# Hard Decision



## bmpower007 (Feb 11, 2005)

Make sure to post which one you guys picked.thanks


----------



## taylorhedrich (Mar 2, 2005)

I'm not going to vote until I know what size tank you have....


----------



## SerraNBAPygo (Jun 8, 2004)

go with the shoal you can afford. i.e. if money permits go with the piraya.


----------



## bmpower007 (Feb 11, 2005)

It depends which one I get thats why im asking you guys cause I know caribes can reach atleast 14 inches and I know Pirayas can reach 16 inches in a Home aquarium.


----------



## kove32 (Oct 26, 2004)

Well what do you want?

Activeness, color? You have to let us know. Personally I wanted something active so I got caribe. Not sure if that was a smart choice, but I coudlnt' be more pleased!


----------



## dynasty691 (Jun 15, 2005)

cariba


----------



## oojit (Feb 24, 2005)

Tank size?


----------



## Playboydontcurr (Feb 24, 2004)

go with the pirayas and make sure that you pick out good ones that have sick flames. some are just alright looking, but they can be sick if they have real dark flames up the sides


----------



## Elongatus cockus (May 28, 2005)

Easy decision : Caribe


----------



## Steve7 (Jun 20, 2005)

if you have the room go with piraya!


----------



## spec-v (Feb 27, 2005)

Elongatus cockus said:


> Easy decision : Caribe
> [snapback]1079588[/snapback]​

















pirayas owens caribe


----------



## jdk79 (Feb 22, 2003)

Things to consider....

Don't get them based on size...if a piraya is gonna reach 15-16 inches its gonna take years. Also both Cariba and Piraya are basically the same size. Cariba are gonna get bigger faster...maxing out at a realistic 12-13 inches and with the Piraya 13-14 inches is more normal.
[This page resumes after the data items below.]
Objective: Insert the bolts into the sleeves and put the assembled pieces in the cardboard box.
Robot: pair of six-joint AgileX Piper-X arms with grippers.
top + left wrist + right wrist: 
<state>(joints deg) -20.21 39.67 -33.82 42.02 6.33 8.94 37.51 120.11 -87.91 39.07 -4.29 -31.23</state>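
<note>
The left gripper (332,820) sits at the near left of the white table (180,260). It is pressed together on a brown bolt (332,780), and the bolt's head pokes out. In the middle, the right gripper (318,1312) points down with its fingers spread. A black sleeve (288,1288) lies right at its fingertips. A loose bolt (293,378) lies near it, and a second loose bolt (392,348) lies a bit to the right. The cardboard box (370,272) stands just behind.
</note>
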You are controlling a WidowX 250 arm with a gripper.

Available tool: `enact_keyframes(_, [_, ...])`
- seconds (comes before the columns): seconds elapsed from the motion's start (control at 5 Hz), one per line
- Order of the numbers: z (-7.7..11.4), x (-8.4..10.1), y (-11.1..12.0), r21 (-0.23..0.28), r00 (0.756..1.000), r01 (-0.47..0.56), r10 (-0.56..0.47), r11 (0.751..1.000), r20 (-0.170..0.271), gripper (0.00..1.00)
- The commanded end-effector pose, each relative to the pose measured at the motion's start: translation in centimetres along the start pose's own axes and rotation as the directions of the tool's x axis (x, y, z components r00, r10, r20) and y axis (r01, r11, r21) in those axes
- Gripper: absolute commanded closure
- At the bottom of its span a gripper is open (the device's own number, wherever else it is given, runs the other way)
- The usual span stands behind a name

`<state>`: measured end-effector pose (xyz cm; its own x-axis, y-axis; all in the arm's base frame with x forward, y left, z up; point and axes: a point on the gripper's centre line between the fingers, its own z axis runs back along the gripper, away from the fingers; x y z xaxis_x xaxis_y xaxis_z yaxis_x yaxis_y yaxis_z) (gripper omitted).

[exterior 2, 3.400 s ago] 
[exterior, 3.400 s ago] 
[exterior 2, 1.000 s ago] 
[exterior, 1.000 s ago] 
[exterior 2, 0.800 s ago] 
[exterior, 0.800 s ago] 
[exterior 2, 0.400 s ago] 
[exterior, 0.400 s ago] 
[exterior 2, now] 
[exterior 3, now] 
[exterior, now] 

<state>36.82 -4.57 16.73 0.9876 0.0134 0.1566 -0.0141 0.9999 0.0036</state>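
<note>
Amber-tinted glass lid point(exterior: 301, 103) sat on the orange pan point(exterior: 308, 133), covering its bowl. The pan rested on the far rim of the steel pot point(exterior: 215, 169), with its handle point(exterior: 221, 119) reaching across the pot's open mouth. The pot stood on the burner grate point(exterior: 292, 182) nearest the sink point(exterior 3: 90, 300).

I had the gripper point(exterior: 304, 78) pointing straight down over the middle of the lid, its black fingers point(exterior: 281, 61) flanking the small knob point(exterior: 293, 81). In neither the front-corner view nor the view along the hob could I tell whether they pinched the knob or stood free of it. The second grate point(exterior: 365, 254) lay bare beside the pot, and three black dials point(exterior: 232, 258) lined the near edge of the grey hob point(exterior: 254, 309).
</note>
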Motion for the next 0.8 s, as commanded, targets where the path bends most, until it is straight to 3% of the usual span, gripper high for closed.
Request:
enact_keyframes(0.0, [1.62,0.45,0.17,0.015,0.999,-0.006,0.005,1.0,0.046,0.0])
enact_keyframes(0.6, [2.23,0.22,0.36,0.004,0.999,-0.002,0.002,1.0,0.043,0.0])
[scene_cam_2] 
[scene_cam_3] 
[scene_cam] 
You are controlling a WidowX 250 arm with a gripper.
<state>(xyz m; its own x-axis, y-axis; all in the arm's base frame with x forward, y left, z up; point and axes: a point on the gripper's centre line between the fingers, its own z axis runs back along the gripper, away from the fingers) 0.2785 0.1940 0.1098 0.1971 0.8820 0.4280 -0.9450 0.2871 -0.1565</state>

Cariba will be more active on average..

Price.. What you can afford.

Also you say you want 3 orange and 2 yellow piraya..unless you hand pick them at a store you can't be that selective.

Also unless you have a 125 or bigger think of some other fish, your choices wouldn't work with anything smaller of a tank. They would outgrow a smaller tank in under a year bought as babies (2-3 inches)

Hope this helped..let us all know what you decide.


----------



## CTREDBELLY (Apr 8, 2005)

make the best of both worlds mix them


----------



## bmpower007 (Feb 11, 2005)

I decieded on getting the caribes,after seeing rhomzillas Flawless shoal wow it makes me more and more wanting to keep them forever and ever so I think im going to go with the caribes.Thanks for all your opinions.Thanks


----------